Targeted αV integrin ligand adeno-associated virus phage vector-expressing tumor necrosis factor-α (RGD-A-TNF) induces apoptosis in tumor vessels in vivo. Day 4 tumor sections from animals that received either RGD-A-null (n = 3) (a-c) or RGD-A-TNF (n = 3) (d-f) were stained for an apoptotic marker, caspase-3, by using dual immunofluorescence staining. Caspase-3 was stained red with caspase-3 antibody (Alexa Fluor 594), blood vessels were stained green with CD31 antibody (Alexa Fluor 488), and nuclei were stained blue with 4'6-diamidino-2-phenylinodole. Three representative fields are shown. Scale bar = 50 μM. Caspase-3 staining was quantified and is represented as the percentage area (g). Error bars indicate the standard error of mean.

FIGURE 6.

Targeted aV integrin ligand adeno-associated virus phage vector-expressing tumor necrosis factor-α (RGD-A-TNF) induces vascular damage of tumor vessels in vivo.

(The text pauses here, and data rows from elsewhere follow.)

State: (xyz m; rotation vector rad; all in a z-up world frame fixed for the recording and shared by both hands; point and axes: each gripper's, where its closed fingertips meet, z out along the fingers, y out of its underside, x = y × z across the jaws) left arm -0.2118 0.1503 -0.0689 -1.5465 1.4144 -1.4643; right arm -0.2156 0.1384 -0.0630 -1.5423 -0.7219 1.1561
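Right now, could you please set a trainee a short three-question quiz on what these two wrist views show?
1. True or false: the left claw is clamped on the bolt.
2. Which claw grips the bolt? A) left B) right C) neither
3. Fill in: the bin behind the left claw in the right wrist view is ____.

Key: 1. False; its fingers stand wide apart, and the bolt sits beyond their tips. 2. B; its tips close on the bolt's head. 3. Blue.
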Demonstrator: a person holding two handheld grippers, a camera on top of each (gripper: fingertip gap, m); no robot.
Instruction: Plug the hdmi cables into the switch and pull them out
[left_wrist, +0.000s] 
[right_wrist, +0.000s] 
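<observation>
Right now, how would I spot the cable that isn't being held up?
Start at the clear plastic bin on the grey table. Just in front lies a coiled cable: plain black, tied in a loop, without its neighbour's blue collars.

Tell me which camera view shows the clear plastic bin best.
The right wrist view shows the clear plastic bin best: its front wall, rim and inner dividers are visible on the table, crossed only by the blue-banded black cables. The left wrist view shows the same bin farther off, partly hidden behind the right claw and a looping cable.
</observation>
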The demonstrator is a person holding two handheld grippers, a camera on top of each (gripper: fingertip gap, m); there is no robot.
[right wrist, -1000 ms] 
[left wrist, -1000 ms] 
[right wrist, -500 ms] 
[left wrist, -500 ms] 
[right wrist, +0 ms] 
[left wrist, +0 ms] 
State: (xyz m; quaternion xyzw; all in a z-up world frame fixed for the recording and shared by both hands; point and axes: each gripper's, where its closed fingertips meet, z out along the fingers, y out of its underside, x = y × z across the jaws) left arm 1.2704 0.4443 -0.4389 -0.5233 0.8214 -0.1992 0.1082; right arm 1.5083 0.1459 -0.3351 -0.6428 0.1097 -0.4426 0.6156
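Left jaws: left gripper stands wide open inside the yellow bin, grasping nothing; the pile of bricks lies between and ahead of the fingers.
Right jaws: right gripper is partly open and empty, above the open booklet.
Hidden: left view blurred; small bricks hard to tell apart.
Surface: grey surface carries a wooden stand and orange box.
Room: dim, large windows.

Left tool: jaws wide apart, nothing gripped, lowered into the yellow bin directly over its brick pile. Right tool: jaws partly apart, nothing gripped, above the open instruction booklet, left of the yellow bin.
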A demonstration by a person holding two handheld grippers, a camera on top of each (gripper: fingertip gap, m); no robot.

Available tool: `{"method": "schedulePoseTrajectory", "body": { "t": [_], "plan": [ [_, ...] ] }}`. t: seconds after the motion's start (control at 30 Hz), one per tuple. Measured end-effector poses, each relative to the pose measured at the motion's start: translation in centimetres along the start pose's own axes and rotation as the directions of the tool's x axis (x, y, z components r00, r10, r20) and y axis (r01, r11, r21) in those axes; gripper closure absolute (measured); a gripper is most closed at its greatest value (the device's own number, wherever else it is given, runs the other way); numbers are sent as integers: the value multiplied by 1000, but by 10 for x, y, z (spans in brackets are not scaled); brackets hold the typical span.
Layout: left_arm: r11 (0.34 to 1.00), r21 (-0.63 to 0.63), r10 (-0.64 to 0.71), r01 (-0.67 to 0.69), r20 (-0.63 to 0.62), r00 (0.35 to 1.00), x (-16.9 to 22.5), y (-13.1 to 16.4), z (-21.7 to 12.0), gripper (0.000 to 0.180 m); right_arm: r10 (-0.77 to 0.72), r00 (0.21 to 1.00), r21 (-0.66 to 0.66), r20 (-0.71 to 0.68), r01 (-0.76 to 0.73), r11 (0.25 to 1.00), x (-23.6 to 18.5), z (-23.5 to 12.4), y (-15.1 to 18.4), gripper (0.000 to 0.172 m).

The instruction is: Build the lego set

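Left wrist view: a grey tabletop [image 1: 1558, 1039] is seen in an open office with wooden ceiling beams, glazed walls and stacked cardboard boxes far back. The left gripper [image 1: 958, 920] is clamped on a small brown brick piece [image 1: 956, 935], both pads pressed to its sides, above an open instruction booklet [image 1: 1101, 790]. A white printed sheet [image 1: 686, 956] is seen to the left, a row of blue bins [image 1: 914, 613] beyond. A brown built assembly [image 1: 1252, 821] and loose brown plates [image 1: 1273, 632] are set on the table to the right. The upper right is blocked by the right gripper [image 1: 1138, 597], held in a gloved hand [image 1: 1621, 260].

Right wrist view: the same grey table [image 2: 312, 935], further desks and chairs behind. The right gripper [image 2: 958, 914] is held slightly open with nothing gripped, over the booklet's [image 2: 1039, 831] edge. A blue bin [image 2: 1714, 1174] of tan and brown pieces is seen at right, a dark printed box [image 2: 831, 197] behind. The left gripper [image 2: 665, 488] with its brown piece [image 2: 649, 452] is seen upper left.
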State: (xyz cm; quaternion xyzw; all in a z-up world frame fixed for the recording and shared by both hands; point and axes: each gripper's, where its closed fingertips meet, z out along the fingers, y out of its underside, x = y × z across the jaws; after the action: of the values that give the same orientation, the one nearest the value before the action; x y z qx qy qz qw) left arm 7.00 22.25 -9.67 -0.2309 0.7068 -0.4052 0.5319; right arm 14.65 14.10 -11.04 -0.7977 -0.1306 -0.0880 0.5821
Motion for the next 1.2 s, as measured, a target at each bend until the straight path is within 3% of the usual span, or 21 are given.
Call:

Day 4 tumor sections from animals that received either nontargeted fd-A-TNF (n = 3) (a and d), RGD-A-null (n = 3) (b and e), or RGD-A-TNF (n = 3) (c and f) were stained for CD31, a vascular endothelial cell marker, by immunohistochemical staining. The blood vessels stained brown with anti-CD31-specific antibody (original magnification, ×100 in a-c, ×200 in d-f). The higher magnification highlights an area demonstrating vessel morphology. CD31 staining was quantified and is represented as the percentage area (g). Error bars indicate the standard error of mean.

FIGURE 7.

Inhibition of tumor growth in adeno-associated virus phage vector (AAVP)-treated animals. Nude mice with subcutaneously implanted human melanoma tumors were treated twice (on Day 0 and Day 7) with AAVP systemically through tail vein injection, and tumor volumes were measured at different time points. The tumor volumes (in mm³) were plotted against the different days post-treatment. The animals that were treated with targeted αV integrin ligand (RGD-4C) AAVP-expressing tumor necrosis factor-α (RGD-A-TNF) (circles) had a statistically significant reduction in tumor volumes (P = .048) compared with animals that were treated either with vehicle (diamonds), or nontargeted fd-A-TNF (triangles), or RGD-A-null (squares).